AVAILABLE RECORDS section start
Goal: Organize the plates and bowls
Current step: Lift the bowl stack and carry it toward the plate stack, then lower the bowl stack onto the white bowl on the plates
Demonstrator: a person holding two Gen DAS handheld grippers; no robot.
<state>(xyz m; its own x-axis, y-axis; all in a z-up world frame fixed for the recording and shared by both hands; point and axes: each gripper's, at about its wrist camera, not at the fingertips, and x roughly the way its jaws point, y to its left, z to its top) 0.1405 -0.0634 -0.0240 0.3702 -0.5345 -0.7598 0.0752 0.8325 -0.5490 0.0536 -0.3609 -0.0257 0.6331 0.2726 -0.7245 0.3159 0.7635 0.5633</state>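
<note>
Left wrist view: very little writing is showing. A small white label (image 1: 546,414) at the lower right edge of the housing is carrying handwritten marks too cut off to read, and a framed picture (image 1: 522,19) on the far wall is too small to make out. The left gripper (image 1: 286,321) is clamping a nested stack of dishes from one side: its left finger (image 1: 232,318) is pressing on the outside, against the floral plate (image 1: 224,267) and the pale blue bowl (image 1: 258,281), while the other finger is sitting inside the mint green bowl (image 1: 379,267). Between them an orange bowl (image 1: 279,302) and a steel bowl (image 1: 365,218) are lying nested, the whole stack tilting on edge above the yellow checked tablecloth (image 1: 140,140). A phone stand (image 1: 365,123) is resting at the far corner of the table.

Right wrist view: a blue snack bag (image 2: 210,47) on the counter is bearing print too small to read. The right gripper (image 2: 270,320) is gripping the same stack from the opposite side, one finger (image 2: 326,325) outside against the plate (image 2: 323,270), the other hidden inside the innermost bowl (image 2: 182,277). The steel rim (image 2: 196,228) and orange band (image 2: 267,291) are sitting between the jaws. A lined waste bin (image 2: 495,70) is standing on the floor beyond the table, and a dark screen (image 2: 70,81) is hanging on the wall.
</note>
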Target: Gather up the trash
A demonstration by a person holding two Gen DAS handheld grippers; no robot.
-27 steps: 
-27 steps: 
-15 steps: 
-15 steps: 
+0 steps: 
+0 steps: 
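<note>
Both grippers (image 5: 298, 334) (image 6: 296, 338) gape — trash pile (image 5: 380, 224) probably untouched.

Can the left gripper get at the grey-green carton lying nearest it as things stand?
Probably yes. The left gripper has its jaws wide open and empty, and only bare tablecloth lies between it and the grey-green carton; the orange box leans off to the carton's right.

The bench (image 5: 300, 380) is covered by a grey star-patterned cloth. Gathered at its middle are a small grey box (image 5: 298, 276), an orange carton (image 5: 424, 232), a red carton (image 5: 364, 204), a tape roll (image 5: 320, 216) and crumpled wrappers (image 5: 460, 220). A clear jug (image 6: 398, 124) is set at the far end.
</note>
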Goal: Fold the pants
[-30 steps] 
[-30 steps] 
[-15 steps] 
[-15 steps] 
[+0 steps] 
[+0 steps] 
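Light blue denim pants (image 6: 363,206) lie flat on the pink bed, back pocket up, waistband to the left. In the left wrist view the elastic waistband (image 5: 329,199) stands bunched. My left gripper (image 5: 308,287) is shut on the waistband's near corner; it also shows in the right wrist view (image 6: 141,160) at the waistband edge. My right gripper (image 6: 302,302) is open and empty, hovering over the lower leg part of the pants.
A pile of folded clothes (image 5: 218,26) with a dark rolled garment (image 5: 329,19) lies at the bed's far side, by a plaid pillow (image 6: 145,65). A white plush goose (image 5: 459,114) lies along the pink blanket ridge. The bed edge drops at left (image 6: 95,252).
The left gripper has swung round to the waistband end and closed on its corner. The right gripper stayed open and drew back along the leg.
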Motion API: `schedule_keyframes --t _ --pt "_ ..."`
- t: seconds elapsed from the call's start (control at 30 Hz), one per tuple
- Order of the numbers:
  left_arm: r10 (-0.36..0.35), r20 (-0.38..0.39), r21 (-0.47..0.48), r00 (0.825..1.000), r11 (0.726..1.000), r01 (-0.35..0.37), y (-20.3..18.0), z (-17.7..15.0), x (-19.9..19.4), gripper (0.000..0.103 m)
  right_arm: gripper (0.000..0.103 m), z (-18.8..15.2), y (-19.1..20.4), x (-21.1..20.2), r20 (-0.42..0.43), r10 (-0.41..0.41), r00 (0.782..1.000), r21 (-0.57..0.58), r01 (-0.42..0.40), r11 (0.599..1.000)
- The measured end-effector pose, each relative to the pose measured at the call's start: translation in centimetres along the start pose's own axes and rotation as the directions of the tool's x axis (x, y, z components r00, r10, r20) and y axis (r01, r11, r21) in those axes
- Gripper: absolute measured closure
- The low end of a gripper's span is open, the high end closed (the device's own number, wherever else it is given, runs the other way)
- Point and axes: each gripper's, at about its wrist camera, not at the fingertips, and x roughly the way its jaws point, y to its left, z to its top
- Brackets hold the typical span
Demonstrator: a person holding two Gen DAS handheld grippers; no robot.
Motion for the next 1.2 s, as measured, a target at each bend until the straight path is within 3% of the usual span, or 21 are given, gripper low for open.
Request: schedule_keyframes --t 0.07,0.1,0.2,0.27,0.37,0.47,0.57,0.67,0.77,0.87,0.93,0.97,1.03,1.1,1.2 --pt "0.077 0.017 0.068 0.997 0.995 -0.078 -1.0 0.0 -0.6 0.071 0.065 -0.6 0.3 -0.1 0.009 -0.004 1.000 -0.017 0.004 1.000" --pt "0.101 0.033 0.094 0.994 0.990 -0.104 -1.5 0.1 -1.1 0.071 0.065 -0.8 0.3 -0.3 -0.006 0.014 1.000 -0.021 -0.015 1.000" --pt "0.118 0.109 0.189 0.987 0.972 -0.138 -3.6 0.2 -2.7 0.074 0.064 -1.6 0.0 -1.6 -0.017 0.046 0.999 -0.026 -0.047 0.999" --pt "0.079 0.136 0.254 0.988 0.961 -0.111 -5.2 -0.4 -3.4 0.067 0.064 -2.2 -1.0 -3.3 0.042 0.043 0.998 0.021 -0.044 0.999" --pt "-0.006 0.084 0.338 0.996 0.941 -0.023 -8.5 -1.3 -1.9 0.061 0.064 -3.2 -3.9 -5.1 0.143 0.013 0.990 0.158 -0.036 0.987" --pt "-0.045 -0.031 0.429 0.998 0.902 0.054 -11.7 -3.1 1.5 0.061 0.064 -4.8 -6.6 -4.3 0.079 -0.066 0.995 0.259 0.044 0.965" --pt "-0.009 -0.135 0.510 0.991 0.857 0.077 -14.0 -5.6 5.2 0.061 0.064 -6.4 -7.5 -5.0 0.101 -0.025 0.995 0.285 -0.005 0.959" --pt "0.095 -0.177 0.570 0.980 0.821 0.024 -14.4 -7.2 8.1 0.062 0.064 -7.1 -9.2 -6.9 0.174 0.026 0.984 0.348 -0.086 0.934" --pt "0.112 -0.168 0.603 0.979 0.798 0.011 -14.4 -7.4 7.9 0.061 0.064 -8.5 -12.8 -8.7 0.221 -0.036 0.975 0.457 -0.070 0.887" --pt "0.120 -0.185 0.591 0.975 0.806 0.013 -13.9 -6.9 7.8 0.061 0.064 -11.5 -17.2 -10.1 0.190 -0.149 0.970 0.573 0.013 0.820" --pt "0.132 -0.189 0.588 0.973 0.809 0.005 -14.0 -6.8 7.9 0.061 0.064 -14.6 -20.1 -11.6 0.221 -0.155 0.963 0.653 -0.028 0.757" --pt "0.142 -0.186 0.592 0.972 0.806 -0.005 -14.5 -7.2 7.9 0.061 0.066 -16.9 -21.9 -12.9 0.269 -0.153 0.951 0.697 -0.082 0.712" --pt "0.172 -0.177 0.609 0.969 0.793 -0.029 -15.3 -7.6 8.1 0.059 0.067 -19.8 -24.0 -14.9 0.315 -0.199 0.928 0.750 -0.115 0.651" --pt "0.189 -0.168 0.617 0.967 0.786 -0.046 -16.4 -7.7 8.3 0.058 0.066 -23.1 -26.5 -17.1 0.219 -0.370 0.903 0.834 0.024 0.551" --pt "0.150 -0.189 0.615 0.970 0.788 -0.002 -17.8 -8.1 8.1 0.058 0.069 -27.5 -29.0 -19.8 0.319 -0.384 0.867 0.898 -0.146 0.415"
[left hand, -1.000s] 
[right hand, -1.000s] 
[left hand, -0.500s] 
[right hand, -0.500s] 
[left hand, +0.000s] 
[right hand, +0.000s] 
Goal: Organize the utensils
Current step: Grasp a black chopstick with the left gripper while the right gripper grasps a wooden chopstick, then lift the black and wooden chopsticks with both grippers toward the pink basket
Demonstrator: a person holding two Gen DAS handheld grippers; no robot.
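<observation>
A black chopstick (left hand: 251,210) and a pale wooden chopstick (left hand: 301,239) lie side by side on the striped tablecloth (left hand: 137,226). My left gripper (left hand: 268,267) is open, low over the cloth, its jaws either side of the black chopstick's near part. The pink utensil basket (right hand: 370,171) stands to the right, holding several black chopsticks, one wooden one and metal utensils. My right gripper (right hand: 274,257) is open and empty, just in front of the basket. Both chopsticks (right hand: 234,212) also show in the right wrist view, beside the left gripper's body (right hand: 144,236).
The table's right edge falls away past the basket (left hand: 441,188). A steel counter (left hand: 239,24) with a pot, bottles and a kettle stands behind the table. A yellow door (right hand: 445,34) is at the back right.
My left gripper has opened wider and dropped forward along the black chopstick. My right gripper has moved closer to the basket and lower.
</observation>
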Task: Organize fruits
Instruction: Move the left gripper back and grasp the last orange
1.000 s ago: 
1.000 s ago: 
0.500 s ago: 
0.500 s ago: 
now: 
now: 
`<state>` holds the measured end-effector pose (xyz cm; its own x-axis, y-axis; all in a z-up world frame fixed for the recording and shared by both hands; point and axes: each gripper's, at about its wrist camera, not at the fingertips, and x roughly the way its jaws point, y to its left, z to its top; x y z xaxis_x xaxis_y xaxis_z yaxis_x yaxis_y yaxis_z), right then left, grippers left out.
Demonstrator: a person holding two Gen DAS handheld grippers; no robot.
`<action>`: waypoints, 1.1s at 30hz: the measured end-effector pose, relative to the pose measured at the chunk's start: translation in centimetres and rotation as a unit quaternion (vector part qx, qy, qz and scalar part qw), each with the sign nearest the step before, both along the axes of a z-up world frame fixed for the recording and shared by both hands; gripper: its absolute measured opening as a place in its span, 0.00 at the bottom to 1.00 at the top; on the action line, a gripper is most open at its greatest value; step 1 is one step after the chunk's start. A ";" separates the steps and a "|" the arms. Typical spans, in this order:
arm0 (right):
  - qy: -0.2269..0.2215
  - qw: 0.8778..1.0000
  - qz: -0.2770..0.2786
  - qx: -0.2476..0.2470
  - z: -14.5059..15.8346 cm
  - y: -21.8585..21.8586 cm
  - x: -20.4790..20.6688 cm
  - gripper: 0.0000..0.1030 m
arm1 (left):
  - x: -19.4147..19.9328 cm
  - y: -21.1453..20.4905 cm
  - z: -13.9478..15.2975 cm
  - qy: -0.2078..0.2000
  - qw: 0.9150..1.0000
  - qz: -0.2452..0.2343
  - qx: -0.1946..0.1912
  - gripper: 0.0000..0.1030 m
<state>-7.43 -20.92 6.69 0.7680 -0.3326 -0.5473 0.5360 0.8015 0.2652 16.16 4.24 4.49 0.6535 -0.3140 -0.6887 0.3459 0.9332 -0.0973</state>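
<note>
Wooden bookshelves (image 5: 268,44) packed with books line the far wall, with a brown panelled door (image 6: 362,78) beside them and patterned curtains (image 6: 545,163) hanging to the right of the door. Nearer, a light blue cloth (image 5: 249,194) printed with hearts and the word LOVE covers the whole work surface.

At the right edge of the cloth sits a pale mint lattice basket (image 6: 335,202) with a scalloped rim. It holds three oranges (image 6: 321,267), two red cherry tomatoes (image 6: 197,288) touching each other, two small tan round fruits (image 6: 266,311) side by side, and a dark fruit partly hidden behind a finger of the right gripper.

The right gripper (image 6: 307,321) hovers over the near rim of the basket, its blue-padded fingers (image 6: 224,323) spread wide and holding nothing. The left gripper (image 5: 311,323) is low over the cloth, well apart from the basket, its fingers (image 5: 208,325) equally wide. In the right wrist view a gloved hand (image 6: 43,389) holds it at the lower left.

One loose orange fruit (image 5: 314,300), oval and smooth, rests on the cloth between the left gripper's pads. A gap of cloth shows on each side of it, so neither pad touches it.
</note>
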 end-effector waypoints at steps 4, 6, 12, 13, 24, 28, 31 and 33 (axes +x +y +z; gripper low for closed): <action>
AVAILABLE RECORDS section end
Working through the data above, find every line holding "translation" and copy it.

_OUTPUT OF THE EXERCISE_.
- The measured end-effector pose, each relative to the pose measured at the call's start: translation in centimetres along the start pose's own axes and rotation as the directions of the tool's x axis (x, y, z components r00, r10, r20) and y axis (r01, r11, r21) in those axes
`<action>`: waypoints, 1.1s at 30hz: the measured end-effector pose, relative to the pose measured at the chunk's start: translation in centimetres and rotation as a unit quaternion (vector part qx, qy, qz and scalar part qw), each with the sign nearest the step before, both along the axes of a z-up world frame fixed for the recording and shared by both hands; gripper: its absolute measured opening as a place in its span, 0.00 at the bottom to 1.00 at the top; on the action line, a gripper is most open at its greatest value; step 1 is one step after the chunk's start. A ";" separates the steps and a "|" the arms. Typical spans, in this order:

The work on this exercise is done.